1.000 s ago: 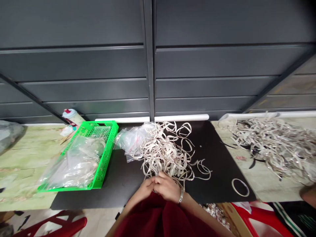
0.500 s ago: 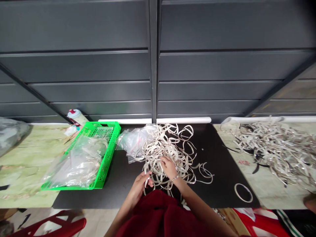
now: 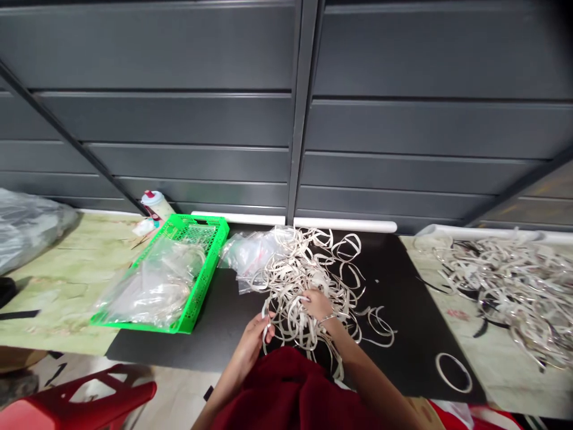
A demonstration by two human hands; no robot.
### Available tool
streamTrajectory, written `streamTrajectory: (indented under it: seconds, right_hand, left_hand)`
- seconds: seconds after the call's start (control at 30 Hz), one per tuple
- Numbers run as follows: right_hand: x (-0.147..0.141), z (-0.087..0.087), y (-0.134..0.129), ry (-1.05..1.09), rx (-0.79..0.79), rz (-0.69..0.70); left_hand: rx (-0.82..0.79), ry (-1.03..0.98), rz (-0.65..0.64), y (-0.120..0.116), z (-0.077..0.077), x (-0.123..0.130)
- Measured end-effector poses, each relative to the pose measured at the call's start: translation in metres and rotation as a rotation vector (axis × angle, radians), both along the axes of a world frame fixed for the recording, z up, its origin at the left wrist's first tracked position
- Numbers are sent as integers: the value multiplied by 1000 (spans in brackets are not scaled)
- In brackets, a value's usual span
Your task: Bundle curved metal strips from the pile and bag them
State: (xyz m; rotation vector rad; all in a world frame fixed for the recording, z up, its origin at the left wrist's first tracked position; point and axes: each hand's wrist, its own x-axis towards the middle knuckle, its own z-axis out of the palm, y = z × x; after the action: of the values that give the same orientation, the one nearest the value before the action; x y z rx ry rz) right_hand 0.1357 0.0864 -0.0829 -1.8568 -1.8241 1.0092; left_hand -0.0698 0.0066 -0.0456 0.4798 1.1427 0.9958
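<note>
A tangled heap of thin cream-white strips [image 3: 290,269], curled into loops, lies on the black mat [image 3: 380,257] in front of me. At the heap's near left edge, my left hand [image 3: 257,331] is closed around one looped strip. My right hand [image 3: 319,304], with a bracelet at the wrist, reaches into the heap and its fingers are pinched on a strip. The fingertips of that hand are partly hidden among the loops. Clear plastic bags [image 3: 250,254] lie against the heap's left side.
A green plastic basket [image 3: 201,298] holding filled clear bags stands at left, with a lidded cup [image 3: 157,205] behind it. Another strip pile [image 3: 519,286] lies at right. A single ring [image 3: 453,372] rests near the mat's front right corner. A red stool [image 3: 89,394] is below left.
My view has turned slightly left, so the scene sits further right. My right hand has shifted a little away from the left one. The left hand keeps its strip.
</note>
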Motion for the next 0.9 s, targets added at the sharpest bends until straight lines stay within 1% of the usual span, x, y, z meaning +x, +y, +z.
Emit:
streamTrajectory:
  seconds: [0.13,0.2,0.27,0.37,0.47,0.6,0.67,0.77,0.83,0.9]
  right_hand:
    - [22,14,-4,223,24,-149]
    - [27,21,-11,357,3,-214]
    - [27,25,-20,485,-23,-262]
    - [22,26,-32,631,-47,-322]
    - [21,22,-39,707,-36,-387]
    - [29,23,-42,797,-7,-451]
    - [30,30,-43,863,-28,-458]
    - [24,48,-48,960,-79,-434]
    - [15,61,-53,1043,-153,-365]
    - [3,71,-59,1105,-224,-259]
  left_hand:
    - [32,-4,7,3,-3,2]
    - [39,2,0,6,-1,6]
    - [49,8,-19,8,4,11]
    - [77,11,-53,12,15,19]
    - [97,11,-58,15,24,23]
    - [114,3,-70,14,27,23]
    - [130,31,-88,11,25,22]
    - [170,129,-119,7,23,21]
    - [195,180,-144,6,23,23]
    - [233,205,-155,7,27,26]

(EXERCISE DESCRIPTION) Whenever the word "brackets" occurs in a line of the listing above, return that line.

(ANSWER TO THE EXERCISE)
- Numbers are sent as integers: the value multiplied by 1000 (spans in brackets are not scaled)
- In brackets, a value's usual span

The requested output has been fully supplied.